# Production Readiness & FASTER Parity Guide
This document tracks the gaps and the implementation plan to move `oxifaster` from a research-grade port to a production-ready system, with an explicit parity mapping against Microsoft FASTER.
Scope notes:
- “FASTER” has multiple implementations and feature sets (C# and C++ variants). This guide focuses on the typical FASTER surface area: `FasterKV` + HybridLog + sessions + `Pending + CompletePending` flow + checkpoint/recovery + compaction, plus the standalone `FasterLog` concept.
- Production readiness here means: crash-consistent durability, well-defined API contracts, safe and documented type constraints, multi-thread correctness under checkpoint/compaction, observability, and CI gates that catch regressions.
## Tooling Gates (Must Stay Green)
- MSRV: Rust 1.92.0 (`Cargo.toml` `rust-version`)
- Local preflight (before merging changes): `./scripts/check-fmt.sh`, `./scripts/check-clippy.sh`, `./scripts/check-test.sh`
- CI gates (GitHub Actions): `./scripts/check-fmt.sh`, `./scripts/check-clippy.sh`, `./scripts/check-build.sh`, `./scripts/check-test.sh`, `./scripts/check-test-all-features.sh`, `cargo package`, and bench compile check
## Current State Summary (Repository Reality)
Implemented building blocks already in-tree:
- Core primitives: 48-bit `Address`, record header (`RecordInfo`), epoch protection (`LightEpoch`), in-memory hash index, hybrid log allocator, device abstraction (file, null, Linux `io_uring` with fallback)

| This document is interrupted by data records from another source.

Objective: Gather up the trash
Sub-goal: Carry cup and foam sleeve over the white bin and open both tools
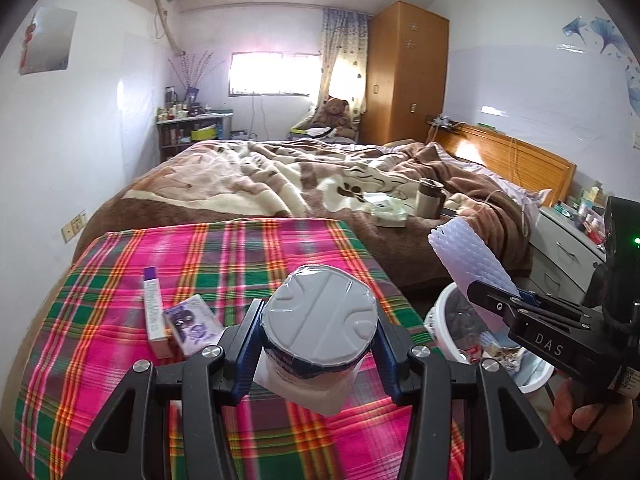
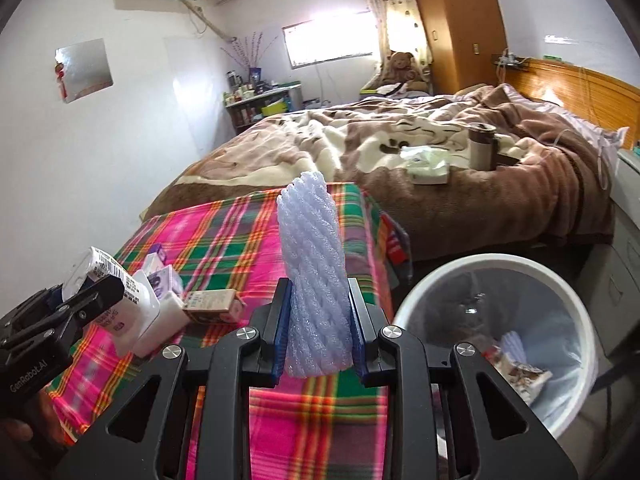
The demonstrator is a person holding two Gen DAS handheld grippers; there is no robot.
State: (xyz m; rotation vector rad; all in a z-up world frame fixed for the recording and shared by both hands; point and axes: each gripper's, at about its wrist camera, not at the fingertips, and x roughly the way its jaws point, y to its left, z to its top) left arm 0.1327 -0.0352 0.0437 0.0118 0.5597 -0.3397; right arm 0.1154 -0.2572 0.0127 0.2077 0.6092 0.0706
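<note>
My left gripper is shut on a white plastic cup with a sealed grey foil lid, held above the plaid cloth. The same cup shows at the left of the right wrist view, in the left gripper. My right gripper is shut on a pale lilac foam net sleeve that stands upright between the pads; it also shows as the sleeve in the right gripper. A white trash bin with a clear liner and some scraps inside stands on the floor at the right, also seen as the bin.
On the pink and green plaid cloth lie a long white and purple box, a small purple packet and a brown carton. Behind is a bed with a brown blanket, a steel mug and a tissue pack. A nightstand stands right.
</note>
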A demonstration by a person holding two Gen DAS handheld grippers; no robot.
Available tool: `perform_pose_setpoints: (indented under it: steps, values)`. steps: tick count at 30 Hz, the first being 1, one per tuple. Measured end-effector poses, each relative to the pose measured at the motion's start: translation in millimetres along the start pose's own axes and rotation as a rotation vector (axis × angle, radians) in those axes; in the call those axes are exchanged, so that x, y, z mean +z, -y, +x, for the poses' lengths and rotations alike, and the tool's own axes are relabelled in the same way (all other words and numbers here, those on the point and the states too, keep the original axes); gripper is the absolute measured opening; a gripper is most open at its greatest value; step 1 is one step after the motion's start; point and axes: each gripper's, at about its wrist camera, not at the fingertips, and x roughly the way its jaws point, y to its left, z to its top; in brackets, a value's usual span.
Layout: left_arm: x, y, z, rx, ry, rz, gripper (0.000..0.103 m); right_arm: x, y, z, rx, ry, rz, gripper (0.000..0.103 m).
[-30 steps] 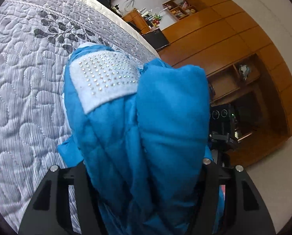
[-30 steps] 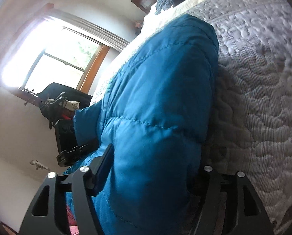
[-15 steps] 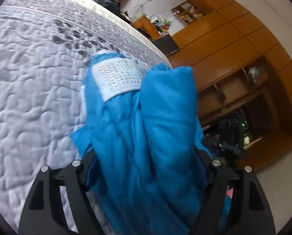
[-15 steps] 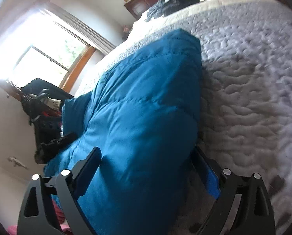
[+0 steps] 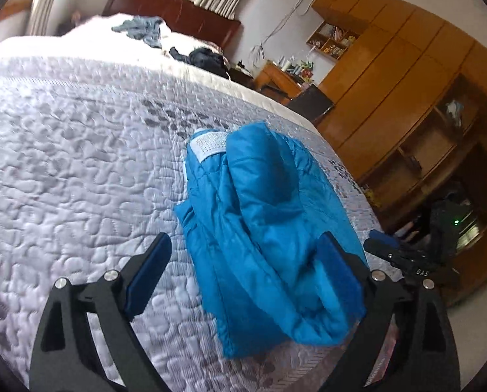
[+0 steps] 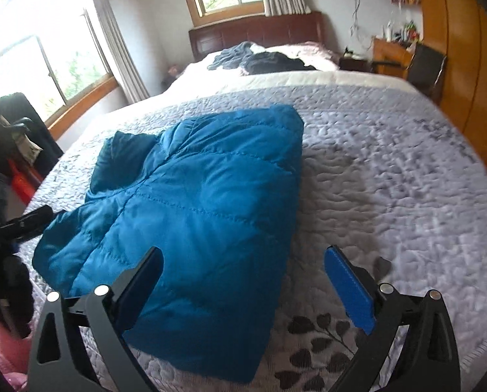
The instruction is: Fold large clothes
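A blue quilted jacket point(image 6: 197, 209) lies folded on the grey quilted bedspread point(image 6: 390, 170). In the left wrist view the same blue jacket point(image 5: 263, 222) shows its bunched edge, with a white studded patch point(image 5: 209, 142) at the far end. My left gripper point(image 5: 243, 261) is open, raised just above the jacket's near edge, nothing between its fingers. My right gripper point(image 6: 243, 271) is open too, hovering over the jacket's near right corner, its blue pad point(image 6: 348, 287) above bare bedspread.
Dark clothes point(image 6: 260, 58) lie heaped near the wooden headboard point(image 6: 260, 36). Wooden wardrobes point(image 5: 407, 91) line the wall past the bed's right edge. A desk point(image 6: 390, 52) with small items and a dark chair point(image 6: 423, 68) stand beside it. The other gripper point(image 5: 407, 258) shows past the jacket.
Both grippers have opened, let go of the jacket and pulled back and up. The jacket now rests flat on the bedspread.
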Motion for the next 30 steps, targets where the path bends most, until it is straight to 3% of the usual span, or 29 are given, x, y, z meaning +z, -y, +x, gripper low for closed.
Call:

- Store surface: `FasterKv` + `Session`/`AsyncSession`, CRUD + RMW, read cache, compaction, index growth API, incremental checkpoint (delta log) artifacts
- Tests: integration tests for CRUD, checkpoint/recovery, compaction, cold index, read cache, incremental checkpoint, pending I/O, scanning, async session, statistics
- CI: fmt/clippy/test/all-features/MSRV/coverage/package/bench compile check
Where the implementation is still not production-equivalent to FASTER is mostly about correctness semantics (CPR integration), durability guarantees, and type-safety boundaries for persistence.
## FASTER Parity Matrix (High-Level)
Legend:
- Implemented: present with production-grade semantics and tests
- Partial: present but semantics incomplete / limited / not hardened
- Missing: not present in a meaningful way
### FasterKV Core
- CRUD + RMW: Implemented (sync session); tests present
- Session model (per-thread session, serial numbers): Implemented, but CPR/version integration is Partial (see “Critical Gaps”)
- Pending + CompletePending flow: Partial
- Background disk readback exists (`PendingIoManager`), but the model is limited (see “Type Model” and async integration notes)
- Async API: Partial
- `AsyncSession` exists, but is currently a cooperative wrapper rather than a fully integrated async completion model (no per-request waker/notification)
### Hybrid Log & Tiering
- In-memory ring with mutable/read-only/on-disk regions: Partial
- Region boundaries exist, but the automatic background flushing and stable “on-disk” semantics are not fully wired (see “Critical Gaps”)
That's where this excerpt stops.